Et il veilla longtemps du haut d'une tour de
bois solitaire.
Et quand il fut certain que seuls les hommes
ivres le voyaient,
Il dit : « Tous les hommes
seront des marins maintenant jusqu'à ce que la mer les
libère. »
Mais lui, lui-même, fut brisé,
bien avant que le ciel ne s'ouvre, il sombra sous votre sagesse comme
une pierre.
J'ai interrogé Hammad, lui qui est un
savant, sur la signification de ces vers. À cause de son
faible niveau d'anglais, j'ai dû les lui traduire en arabe,
qu'il connaît mieux que le français.
« Beaucoup de phrases débutent
par wa et lakin », observe-t-il. « Et
alors ?»
« Ce sont des conjonctions de
coordination, en anglais », m'explique-t-il. « Les
conjonctions servent, comme leur nom l'indique, à coordonner
des propositions.

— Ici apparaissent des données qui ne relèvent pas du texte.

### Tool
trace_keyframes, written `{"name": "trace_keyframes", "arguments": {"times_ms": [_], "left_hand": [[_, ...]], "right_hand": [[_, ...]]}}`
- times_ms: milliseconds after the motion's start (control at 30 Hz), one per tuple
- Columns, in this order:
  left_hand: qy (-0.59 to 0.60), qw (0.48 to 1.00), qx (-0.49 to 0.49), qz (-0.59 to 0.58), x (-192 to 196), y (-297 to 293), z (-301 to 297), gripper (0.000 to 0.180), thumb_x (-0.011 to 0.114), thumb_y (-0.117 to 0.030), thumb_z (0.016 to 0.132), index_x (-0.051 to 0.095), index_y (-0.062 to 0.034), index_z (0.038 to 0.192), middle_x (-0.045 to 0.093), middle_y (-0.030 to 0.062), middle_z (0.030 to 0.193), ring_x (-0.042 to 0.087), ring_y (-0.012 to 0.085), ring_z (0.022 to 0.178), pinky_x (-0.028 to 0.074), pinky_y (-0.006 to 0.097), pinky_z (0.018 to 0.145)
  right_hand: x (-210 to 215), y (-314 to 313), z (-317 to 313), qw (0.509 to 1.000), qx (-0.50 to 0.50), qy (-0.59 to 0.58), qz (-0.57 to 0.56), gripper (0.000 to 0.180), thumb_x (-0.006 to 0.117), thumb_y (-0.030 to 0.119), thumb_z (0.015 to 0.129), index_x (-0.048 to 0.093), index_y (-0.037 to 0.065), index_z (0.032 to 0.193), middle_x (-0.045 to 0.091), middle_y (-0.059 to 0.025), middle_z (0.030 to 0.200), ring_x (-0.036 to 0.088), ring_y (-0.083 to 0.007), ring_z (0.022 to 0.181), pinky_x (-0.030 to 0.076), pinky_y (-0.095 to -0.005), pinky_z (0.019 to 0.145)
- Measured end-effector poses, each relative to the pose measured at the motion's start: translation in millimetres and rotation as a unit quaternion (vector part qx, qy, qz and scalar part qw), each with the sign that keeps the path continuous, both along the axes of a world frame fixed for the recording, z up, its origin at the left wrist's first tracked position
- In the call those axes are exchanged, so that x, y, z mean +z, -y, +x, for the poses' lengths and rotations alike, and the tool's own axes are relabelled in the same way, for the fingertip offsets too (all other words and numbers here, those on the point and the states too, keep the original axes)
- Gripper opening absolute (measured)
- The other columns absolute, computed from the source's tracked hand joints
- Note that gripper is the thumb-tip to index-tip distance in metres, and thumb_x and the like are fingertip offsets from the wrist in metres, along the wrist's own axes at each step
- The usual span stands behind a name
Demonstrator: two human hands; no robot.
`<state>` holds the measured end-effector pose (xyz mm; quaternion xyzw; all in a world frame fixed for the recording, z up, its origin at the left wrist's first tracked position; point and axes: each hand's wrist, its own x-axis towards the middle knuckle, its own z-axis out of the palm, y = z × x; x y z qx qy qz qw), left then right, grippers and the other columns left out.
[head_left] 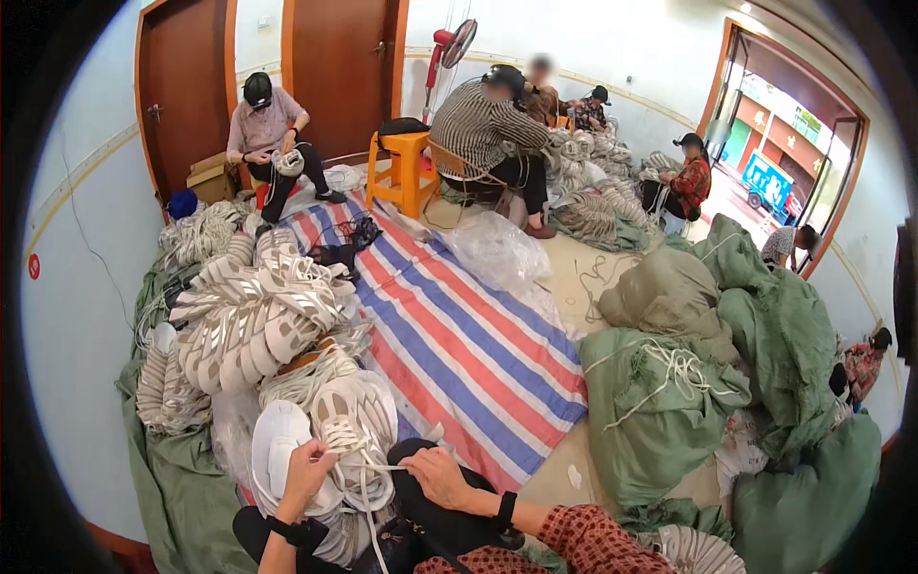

Aussi on ne les emploie pas, dans les langues
européennes, pour débuter une phrase. »
« En arabe, c'est différent,
poursuit-il en français, ces mots servent souvent d'attaque
pour la pensée. Ils ont une similitude grammaticale avec des
adverbes comme "alors", ou "par". » Et
il se met à réciter la sourate de l'Aube (Wa al
douha...) « Beaucoup de phrases du Coran, continue-t-il en
arabe, débutent par wa ou par lakin. On dirait
que le texte que tu m'as traduit a été écrit
directement en arabe ou dans une langue sémitique. »
« Ça m'étonnerait, mais
tu me fais remarque que le mode parfait avec lequel j'ai
traduit le preterit anglais lui donne une ampleur dans
laquelle il semble mieux déployer sa signification. »
Encore une fois, je constate la rapidité
avec laquelle ici tous les sujets de conversations finissent par en
venir au style et à la grammaire. Comme j'en fais la remarque,
Hammad m'apprend qu'à la table derrière, dans le petit
café où il m'a entraîné pour attendre sa
femme Jamila, le groupe de cheminots commente une traduction d'un
poème de l'arabe en palanzi. L'un d'eux a trouvé
l'artifice de changer l'ordre des mots de sorte que la rime tombe sur
les déclinaisons verbales et non plus nominales.